What to work on —
All of the records should be given again verbatim.

Dataset excerpts:
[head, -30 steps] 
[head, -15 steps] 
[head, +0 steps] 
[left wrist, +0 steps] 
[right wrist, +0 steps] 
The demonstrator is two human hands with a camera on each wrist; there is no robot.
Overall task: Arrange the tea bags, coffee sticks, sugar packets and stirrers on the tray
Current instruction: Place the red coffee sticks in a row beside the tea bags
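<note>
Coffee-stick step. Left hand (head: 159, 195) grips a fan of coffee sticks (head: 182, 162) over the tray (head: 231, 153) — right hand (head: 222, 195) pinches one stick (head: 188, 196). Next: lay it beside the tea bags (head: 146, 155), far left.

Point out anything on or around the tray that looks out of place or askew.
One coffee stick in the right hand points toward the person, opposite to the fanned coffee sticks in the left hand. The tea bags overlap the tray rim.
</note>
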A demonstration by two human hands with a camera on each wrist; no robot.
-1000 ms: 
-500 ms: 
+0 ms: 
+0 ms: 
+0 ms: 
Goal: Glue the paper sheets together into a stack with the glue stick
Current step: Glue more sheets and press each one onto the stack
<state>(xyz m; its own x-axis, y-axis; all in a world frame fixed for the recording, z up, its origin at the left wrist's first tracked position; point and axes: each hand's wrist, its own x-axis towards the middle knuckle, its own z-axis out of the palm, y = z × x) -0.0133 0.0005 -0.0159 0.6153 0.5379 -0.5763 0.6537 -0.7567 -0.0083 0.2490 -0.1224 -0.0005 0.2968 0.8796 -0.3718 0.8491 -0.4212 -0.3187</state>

Exercise response —
[head, -30 steps] 
[head, -15 steps] 
[head, +0 steps] 
[left wrist, +0 steps] 
[right wrist, +0 steps] 
The demonstrator is two human hands with a camera on each wrist; there is no robot.
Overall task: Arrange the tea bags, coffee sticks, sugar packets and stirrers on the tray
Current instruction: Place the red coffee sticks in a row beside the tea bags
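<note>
Coffee-stick step. Left hand (head: 159, 195) grips a fan of coffee sticks (head: 182, 162) over the tray (head: 231, 153) — right hand (head: 222, 195) pinches one stick (head: 188, 196). Next: lay it beside the tea bags (head: 146, 155), far left.

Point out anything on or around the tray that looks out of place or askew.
One coffee stick in the right hand points toward the person, opposite to the fanned coffee sticks in the left hand. The tea bags overlap the tray rim.
</note>
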A demonstration by two human hands with a camera on each wrist; no robot.
-1000 ms: 
-500 ms: 
+0 ms: 
+0 ms: 
+0 ms: 
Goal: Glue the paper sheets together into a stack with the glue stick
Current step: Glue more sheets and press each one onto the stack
<state>(xyz m; its own x-axis, y-axis; all in a world frame fixed for the recording, z up, its origin at the left wrist's first tracked position; point and axes: each hand's wrist, its own x-axis towards the middle knuckle, its own z-axis out of the palm, y = z × x) -0.0133 0.0005 -0.0159 0.6153 0.5379 -0.5763 0.6537 -0.7567 -0.0083 0.2490 -0.1224 -0.0005 0.2968 0.8796 -0.3718 0.8491 -0.4212 -0.3187</state>

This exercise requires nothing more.